In my opinion, several factors played a bigger role:
1) Government lowered interest rates to a lower level than they would be naturally. This was done to deal with several crises: Financial crises in '97, '98, the Y2K craze, then the 2000 tech crash, the fear and uncertainty caused by 9/11... etc. This made mortgages cheaper than normal. They might have, could have known about these side effects, but the nature of politics is that you "do something, so you can say later you have done all you could." Hindsight=20/20, I know.
2) Democrats, in order to prevent discrimination in lending, passed certain laws to (de)(un)(mis)regulate this area of finance, which, as a side-effect, made it more costly for banks to say "no" to a mortgage than to say "yes". With the government & taxpayer as a backstop behind Fannie and Freddie, it became "seemingly somewhat less risky to say yes".
The big ratings agencies may not have known enough about their clients, and the big mortgage insurers also didn't see the hidden risks piling up in the market. It's 20/20 to
say that after the fact, but it ought to be said.
3) It became more common for banks to immediately sell their mortgages to Wallstreet syndicators, who packaged these into funds, ETF's, and later bought and sold bets on how fast or how badly these things would fare, etc..
The idea may have been that "you got to take the good with the bad", but the reality "may have been that banks sold the bad ones and kept the good ones." In fact, they would have been stupid not to. If you just think about it.
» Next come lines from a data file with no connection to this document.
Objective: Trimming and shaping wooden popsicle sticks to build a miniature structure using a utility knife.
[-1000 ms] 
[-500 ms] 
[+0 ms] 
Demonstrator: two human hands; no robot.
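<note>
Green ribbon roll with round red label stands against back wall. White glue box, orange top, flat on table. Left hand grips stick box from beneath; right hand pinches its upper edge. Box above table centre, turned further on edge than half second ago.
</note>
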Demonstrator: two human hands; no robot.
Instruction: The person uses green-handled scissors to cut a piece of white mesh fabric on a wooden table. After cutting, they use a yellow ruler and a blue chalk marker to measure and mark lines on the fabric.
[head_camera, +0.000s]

4) Only after steps 1, 2 3 above came to pass, did the real estate market take off, and only then when the "take off" became visible, around 2003, did speculators become a greater
factor in this. Personally, I don't think it decent to call all of them "flippers", because it takes a lot of hard work to know what to buy, to know what to fix up and renovate, how much to spend on it, how to abide by all sorts of legal, financial and environmental regulations, and then to decide when and for how much to sell. This does not endorse any of the fraudsters who lied on their mortgage applications.
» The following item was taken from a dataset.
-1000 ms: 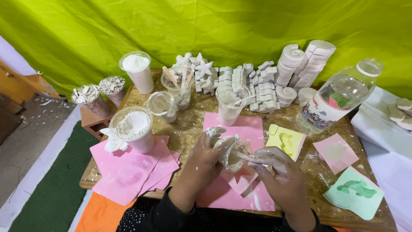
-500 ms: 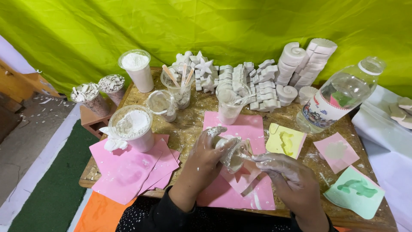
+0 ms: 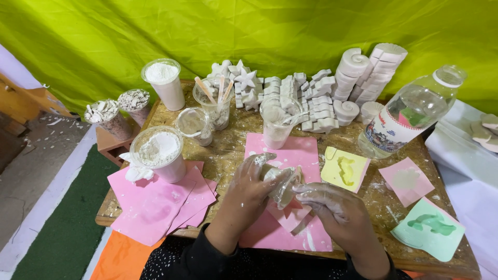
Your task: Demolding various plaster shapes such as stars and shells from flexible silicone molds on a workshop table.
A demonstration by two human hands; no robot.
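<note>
Head view: a small plastic cup [image 3: 282,182] smeared with white paste is held tipped on its side over the pink mat [image 3: 290,155] in the middle of the wooden table [image 3: 231,155]. The left hand [image 3: 249,194] is wrapped around the cup, with its fingers curled tight on the cup's side. The right hand [image 3: 332,205] is pressed to the cup's open end, fingers bent close together; what is pinched in them cannot be told. Both hands are coated in white. Right of the pink mat, a yellow mould [image 3: 345,170] is laid flat, and past it a small pink mould [image 3: 406,180] and a green mould [image 3: 429,228] are set near the table's right edge. Left of the pink mat, a stack of pink sheets [image 3: 155,202] is hung a little over the table's front edge, with a cup of white powder [image 3: 158,153] stood on it. Behind the pink mat, the space is crowded by a clear cup [image 3: 277,124], white plaster shapes [image 3: 321,98] and a big bottle [image 3: 410,114]. Bare wood is seen between the moulds.
</note>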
5) Furthermore, the people who bought and fixed up and sold houses for a profit could not have done this without the banks approving these mortgages. It takes two (or more) to tango.
The speculators were there because it, the "price takeoff" became an irresistible invitation.
So, sometimes you have to step back a little further to see the bigger picture. Of course, there will be many ways to disagree, but it's just my opinion and you don't have to go bonkers just because your opinion differs. I hope you enjoyed the "truthiness" of my unfounded opinions.